Oldbury Locks Jct - Titford Pools
Titford Canal 1 mile 2 furlongs
Causeway Green Branch 1.5f Portway Branch 4f
The Titford Canal walk starts in the subterranean depths below the M5 at Oldbury Locks Junction and finishes at the Titford Pools, constructed as a reservoir in 1773-4 and the highest point on the BCN at 511ft.

First up are the six locks that were opened in 1837 to access local coal mines and restored in 1974, sometimes referred to as the Crow Flight. Thomas Clayton was based at the bottom of the locks, their boats collected tar and creosote, gas works by-products, and carried them to the nearby Midland Tar Distillers. Fuel oil products from Stanlow were also taken up the locks to the Shell depot next to Langley Maltings until a pipeline was built in the mid-1950s. The landscape is still industrial, a tyre recycling plant to your left followed by large tanks selling red diesel, but perhaps an improvement to when it was adjacent to huge chemical works expelling fumes into the air and effluent in the water.

Between locks 4 and 3 you cross the entry to the Crow Arm which once led to Albright & Wilson's phospherous works and other chemical plants that dominated the Oldbury landscape. Perhaps it's a grey day but you can't help noticing that the water resembles Castrol GTX in colour, and the area was once probably the most polluted on the system. After the top lock and Engine House Bridge, you'll find the headquarters of the BCN Society at Titford Pump House, built originally to house a Boulton and Watt engine that pumped water back up the locks. The Coal Catchers railings and gate show a horse with women and children catching and collecting coal.
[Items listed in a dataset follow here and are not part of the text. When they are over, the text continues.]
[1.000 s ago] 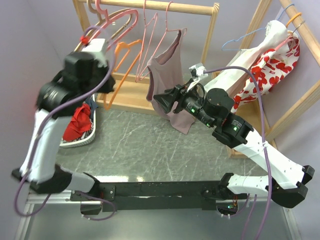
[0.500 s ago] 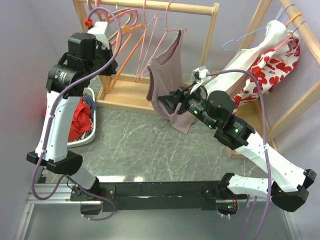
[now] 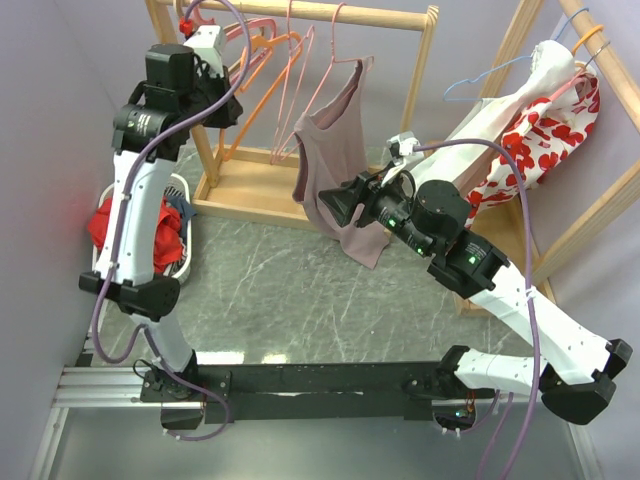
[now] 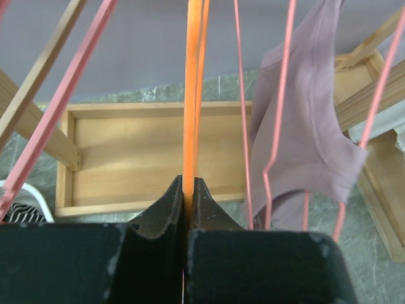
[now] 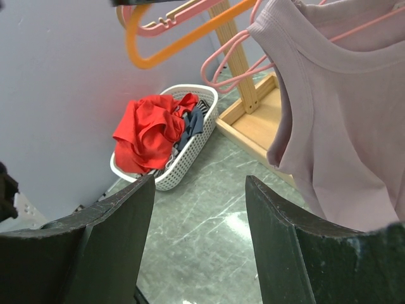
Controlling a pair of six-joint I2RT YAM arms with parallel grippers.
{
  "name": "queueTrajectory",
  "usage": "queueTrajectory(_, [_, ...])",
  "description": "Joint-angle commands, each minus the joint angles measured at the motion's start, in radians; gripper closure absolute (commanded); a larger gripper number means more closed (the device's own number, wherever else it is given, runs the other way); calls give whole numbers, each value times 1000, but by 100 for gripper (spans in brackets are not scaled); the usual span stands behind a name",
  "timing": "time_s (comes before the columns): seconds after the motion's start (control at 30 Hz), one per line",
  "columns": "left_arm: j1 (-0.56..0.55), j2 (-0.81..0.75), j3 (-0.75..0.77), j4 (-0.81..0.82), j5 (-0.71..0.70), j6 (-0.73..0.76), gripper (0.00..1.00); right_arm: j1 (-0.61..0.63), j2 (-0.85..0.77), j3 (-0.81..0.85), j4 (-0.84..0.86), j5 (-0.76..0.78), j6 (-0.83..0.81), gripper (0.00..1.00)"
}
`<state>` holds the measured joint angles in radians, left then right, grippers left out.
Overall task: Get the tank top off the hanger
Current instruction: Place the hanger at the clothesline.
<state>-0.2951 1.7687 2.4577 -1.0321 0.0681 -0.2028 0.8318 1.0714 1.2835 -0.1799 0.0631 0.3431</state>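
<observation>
A mauve tank top (image 3: pixel 335 150) hangs on a pink hanger (image 3: pixel 335 45) from the wooden rack's top rail. It also shows at the right of the left wrist view (image 4: pixel 310 126) and at the upper right of the right wrist view (image 5: pixel 342 114). My left gripper (image 4: pixel 188 190) is shut on an orange hanger (image 4: pixel 193 95), held high near the rail (image 3: pixel 262 90), left of the tank top. My right gripper (image 5: pixel 199 183) is open with nothing between its fingers. It sits just below and left of the tank top's hem (image 3: pixel 325 205).
A white basket (image 3: pixel 180 270) holding red and dark clothes stands at the left of the rack's wooden base (image 3: pixel 260 190). More pink hangers hang on the rail. A second rack at the right carries a white and red heart-print garment (image 3: pixel 540 140) and a blue hanger (image 3: pixel 480 80).
My left arm has risen and swung toward the rack, carrying the orange hanger up near the rail. The right arm has barely moved.
</observation>
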Motion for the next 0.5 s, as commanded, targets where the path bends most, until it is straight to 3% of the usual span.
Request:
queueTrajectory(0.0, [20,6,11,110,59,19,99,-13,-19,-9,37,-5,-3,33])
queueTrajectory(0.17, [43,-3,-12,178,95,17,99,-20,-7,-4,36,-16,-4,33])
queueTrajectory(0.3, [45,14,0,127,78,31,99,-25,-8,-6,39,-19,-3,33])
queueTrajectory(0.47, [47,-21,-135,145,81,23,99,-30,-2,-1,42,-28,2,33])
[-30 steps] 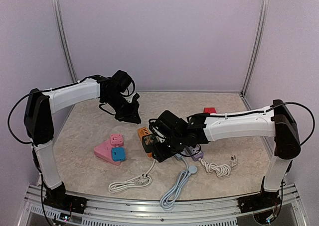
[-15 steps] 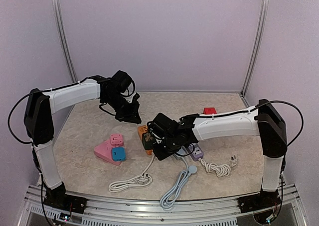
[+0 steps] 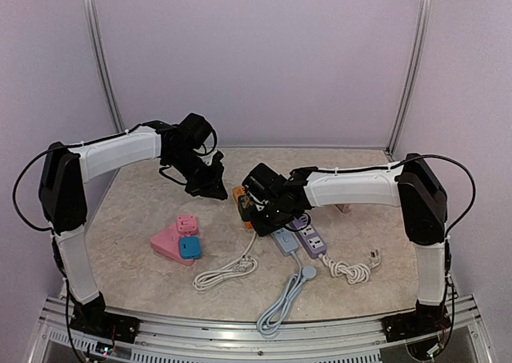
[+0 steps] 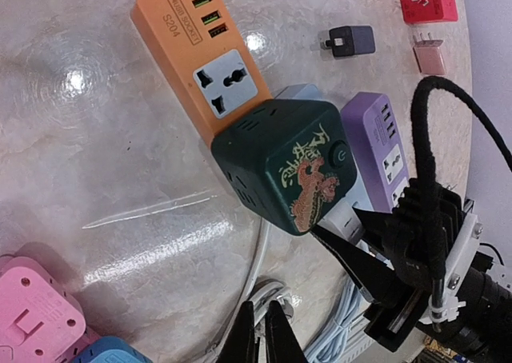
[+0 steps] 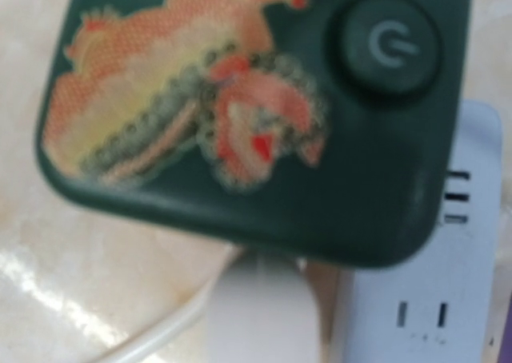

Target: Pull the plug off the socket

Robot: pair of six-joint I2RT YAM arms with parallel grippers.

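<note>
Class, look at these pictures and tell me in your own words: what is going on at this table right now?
The right arm has reached to the dark green cube socket, which sits against an orange power strip in the middle of the table. The right pincer appears closed on the white plug seated in the cube's side, and the plug's white cord trails toward the near edge. The plug is not yet out. The left pincer hangs shut above the table, holding nothing.
</note>
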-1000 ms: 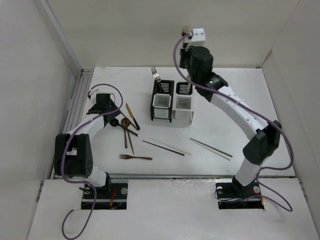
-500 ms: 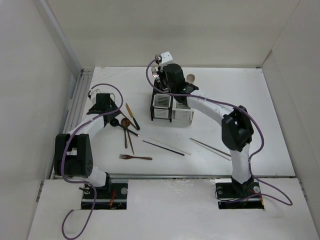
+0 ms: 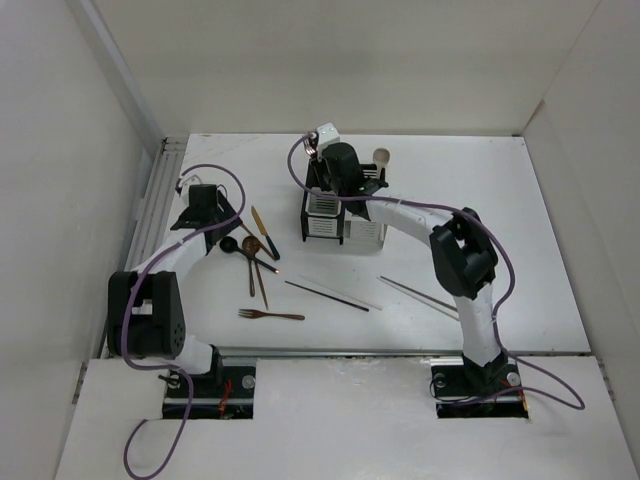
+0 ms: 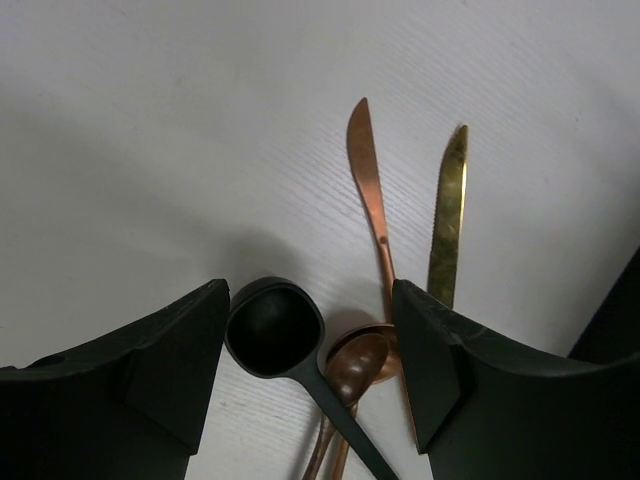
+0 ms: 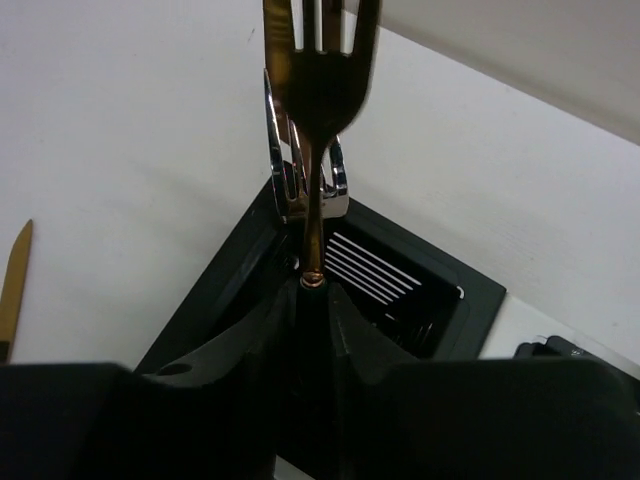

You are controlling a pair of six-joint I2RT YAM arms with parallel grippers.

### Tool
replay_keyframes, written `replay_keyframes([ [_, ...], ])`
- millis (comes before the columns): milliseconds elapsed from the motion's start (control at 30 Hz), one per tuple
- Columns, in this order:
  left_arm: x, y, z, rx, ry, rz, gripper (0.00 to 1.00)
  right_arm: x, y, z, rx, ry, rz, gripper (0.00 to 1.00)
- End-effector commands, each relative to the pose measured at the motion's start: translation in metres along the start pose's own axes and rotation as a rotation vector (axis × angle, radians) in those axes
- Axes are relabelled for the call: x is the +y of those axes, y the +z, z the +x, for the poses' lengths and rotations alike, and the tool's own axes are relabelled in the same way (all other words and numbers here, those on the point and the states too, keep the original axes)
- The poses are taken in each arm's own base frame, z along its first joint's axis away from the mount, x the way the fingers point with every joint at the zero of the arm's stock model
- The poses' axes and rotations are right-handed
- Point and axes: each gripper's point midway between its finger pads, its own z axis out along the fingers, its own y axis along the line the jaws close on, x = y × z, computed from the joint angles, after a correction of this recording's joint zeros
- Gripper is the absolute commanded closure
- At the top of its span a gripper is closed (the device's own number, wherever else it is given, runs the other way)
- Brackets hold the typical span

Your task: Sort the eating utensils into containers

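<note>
My right tool (image 5: 312, 292) is clamped on the thin handle of a copper fork (image 5: 318, 95). Its tines reach out past my fingertips, over the left compartment of the containers (image 5: 225, 290). A silver fork (image 5: 300, 195) stands in that compartment, just behind mine and close to touching it. My fork is light, stiff and smooth, so I judge it could twist or slip in so narrow a pinch. A hold low on the handle suits lowering it in, provided it clears the silver fork's head and the black rim. A pale wooden spoon (image 3: 380, 157) stands in the right compartment.

My left tool (image 4: 308, 330) is apart and hovers low over a black spoon (image 4: 275, 325), whose bowl lies between the fingers (image 4: 150, 370). A brown spoon (image 4: 360, 365) crosses its handle, with a copper knife (image 4: 368, 180) and a gold knife (image 4: 448, 210) just beside. That tangle is the obstacle: lifting the black spoon may drag the brown one along.

Farther out on the surface (image 3: 520, 220) lie a brown fork (image 3: 270, 315), dark chopsticks (image 3: 325, 295) and silver chopsticks (image 3: 420, 297). All are thin and lie flat, so they look awkward to pinch.
</note>
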Motion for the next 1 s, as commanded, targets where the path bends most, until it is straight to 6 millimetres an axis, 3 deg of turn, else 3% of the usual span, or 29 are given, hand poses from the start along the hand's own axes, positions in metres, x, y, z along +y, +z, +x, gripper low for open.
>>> replay_keyframes([
  [0,-0.018,-0.013,-0.016,-0.046,-0.004,0.100,0.37,0.011,-0.003,-0.022,-0.072,0.029,-0.039,0.71],
  [33,-0.019,-0.012,-0.012,-0.036,-0.003,0.112,0.37,0.010,-0.005,-0.027,-0.081,0.031,-0.039,0.61],
  [200,-0.020,-0.018,-0.004,-0.019,-0.002,0.142,0.37,-0.001,-0.023,-0.053,-0.127,0.046,-0.031,0.41],
  [433,-0.025,-0.023,0.025,0.037,0.036,0.154,0.40,-0.013,-0.061,-0.106,-0.230,0.064,-0.021,0.38],
  [533,-0.015,-0.020,0.032,0.040,0.012,0.112,0.50,-0.018,-0.078,-0.121,-0.261,0.072,-0.021,0.38],
  [733,-0.011,-0.016,0.045,0.073,0.006,0.096,0.61,-0.037,-0.108,-0.122,-0.272,0.084,0.041,0.38],
  [967,-0.005,-0.014,0.062,0.139,0.046,0.033,0.64,-0.047,-0.121,-0.114,-0.261,0.076,0.073,0.38],
])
There's also a crow reflecting the locks' alternative name. An explanatory panel might be worthwhile.

The Tat Bank or Spon Lane Branch leaves to the left, originally designed by Telford as a feeder canal to relieve the Smethwick Summit, it goes to the Edgbaston Reservoir.

Going under the disused Oldbury – Langley Green railway line, you get to the disused Langley Maltings, Grade II and derelict. Closed in 2006, and attacked by arsonists, it was saved from being bulldozed by English Heritage and the Victorian Society. More dereliction follows but generally the outlook improves as you make your way to the Navigation pub, and Jarvis Bridge carrying the Wolverhampton New Road which was a project to ease unemployment and opened by the future King Edward VIII in 1927.

There's certainly a lot of wildlife activity in the form of ducks and geese as you approach the Portway Branch (1837) and the Causeway Green Branch. The Portway Branch continues under the colourfully decorated M5 following the edge of the reservoir before finally calling it a day at Birchfield Bridge. It was abandoned in 1954 having served coal mines in the Titford Valley.

The Causeway Green branch bears left and passes an entrance to the pools where impressive views can be had of the motorway marching over the water. Opened in 1858, it was abandoned in 1960, and now comes to an abrupt end at the M5.